◆ **THE TASK**
With the images removed, repeat the data below exactly.

◆ **GIVEN MATERIAL**
========

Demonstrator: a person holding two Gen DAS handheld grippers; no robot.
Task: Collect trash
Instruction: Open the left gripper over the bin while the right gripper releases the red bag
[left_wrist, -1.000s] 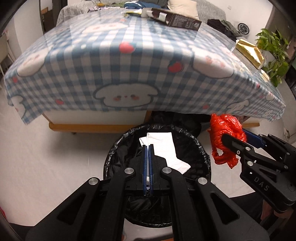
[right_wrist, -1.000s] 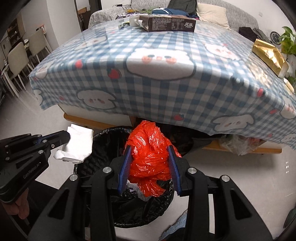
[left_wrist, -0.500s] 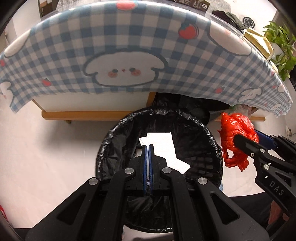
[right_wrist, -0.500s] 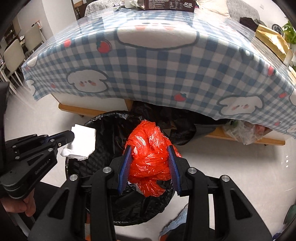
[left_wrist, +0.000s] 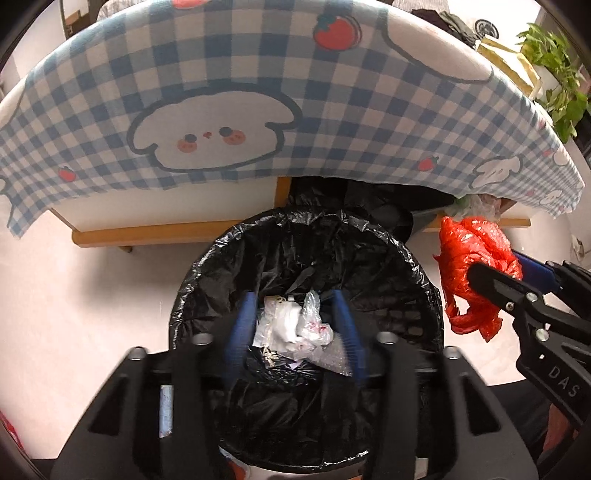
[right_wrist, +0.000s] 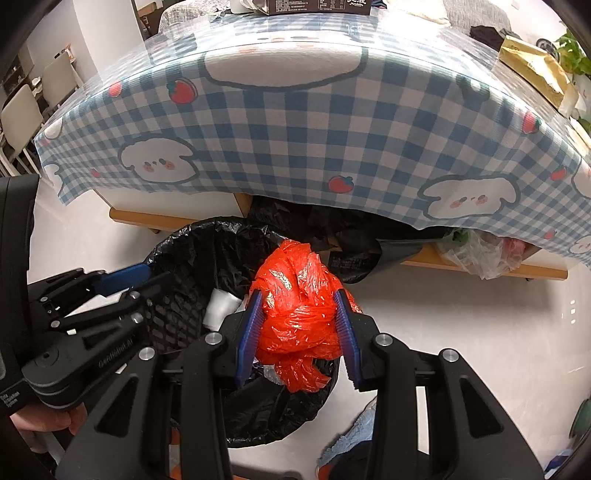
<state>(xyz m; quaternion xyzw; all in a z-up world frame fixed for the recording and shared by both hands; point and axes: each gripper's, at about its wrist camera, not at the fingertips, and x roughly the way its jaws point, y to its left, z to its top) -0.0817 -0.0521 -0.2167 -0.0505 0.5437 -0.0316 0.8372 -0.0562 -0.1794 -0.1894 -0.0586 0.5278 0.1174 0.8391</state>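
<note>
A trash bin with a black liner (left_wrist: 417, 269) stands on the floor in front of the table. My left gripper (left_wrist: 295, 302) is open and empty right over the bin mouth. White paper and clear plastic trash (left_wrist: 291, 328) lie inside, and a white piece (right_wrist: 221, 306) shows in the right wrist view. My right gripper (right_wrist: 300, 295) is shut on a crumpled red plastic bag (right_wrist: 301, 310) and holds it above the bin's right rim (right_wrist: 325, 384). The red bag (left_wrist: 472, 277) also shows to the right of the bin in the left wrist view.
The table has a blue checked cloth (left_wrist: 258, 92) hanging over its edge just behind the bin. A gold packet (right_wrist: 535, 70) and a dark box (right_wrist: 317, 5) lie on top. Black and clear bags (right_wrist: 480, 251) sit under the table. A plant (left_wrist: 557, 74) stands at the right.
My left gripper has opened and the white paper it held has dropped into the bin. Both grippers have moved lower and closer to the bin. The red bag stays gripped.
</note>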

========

◆ **OUTPUT OF THE TASK**
Demonstrator: a person holding two Gen DAS handheld grippers; no robot.
Task: Collect trash
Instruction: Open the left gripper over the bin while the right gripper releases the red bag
[left_wrist, -1.000s] 
[right_wrist, -1.000s] 
[left_wrist, -0.500s] 
[right_wrist, -0.500s] 
[left_wrist, +0.000s] 
[right_wrist, +0.000s] 
<state>(xyz m; quaternion xyzw; all in a z-up world frame fixed for the recording and shared by both hands; point and axes: each gripper's, at about its wrist camera, not at the fingertips, and x roughly the way its jaws point, y to its left, z to its top) -0.0817 -0.0521 -0.2167 -0.0505 0.5437 -0.0316 0.8372 -0.0562 -0.1794 -0.1894 -0.0586 0.5278 0.1174 0.8391</state>
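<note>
A trash bin with a black liner (left_wrist: 417, 269) stands on the floor in front of the table. My left gripper (left_wrist: 295, 302) is open and empty right over the bin mouth. White paper and clear plastic trash (left_wrist: 291, 328) lie inside, and a white piece (right_wrist: 221, 306) shows in the right wrist view. My right gripper (right_wrist: 300, 295) is shut on a crumpled red plastic bag (right_wrist: 301, 310) and holds it above the bin's right rim (right_wrist: 325, 384). The red bag (left_wrist: 472, 277) also shows to the right of the bin in the left wrist view.
The table has a blue checked cloth (left_wrist: 258, 92) hanging over its edge just behind the bin. A gold packet (right_wrist: 535, 70) and a dark box (right_wrist: 317, 5) lie on top. Black and clear bags (right_wrist: 480, 251) sit under the table. A plant (left_wrist: 557, 74) stands at the right.
My left gripper has opened and the white paper it held has dropped into the bin. Both grippers have moved lower and closer to the bin. The red bag stays gripped.
</note>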

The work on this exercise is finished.